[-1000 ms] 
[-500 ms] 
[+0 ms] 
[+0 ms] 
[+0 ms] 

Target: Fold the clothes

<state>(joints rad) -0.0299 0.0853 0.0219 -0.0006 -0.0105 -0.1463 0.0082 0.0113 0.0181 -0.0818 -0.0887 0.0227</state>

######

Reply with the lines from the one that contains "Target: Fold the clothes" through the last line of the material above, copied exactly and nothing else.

• _Result for this exercise_
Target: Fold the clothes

<state>(joints rad) -0.0299 0.0853 0.0219 -0.0006 -0.0105 -0.1463 0.0082 0.0113 0.0181 -0.0818 -0.0887 0.0227</state>

That concludes the answer.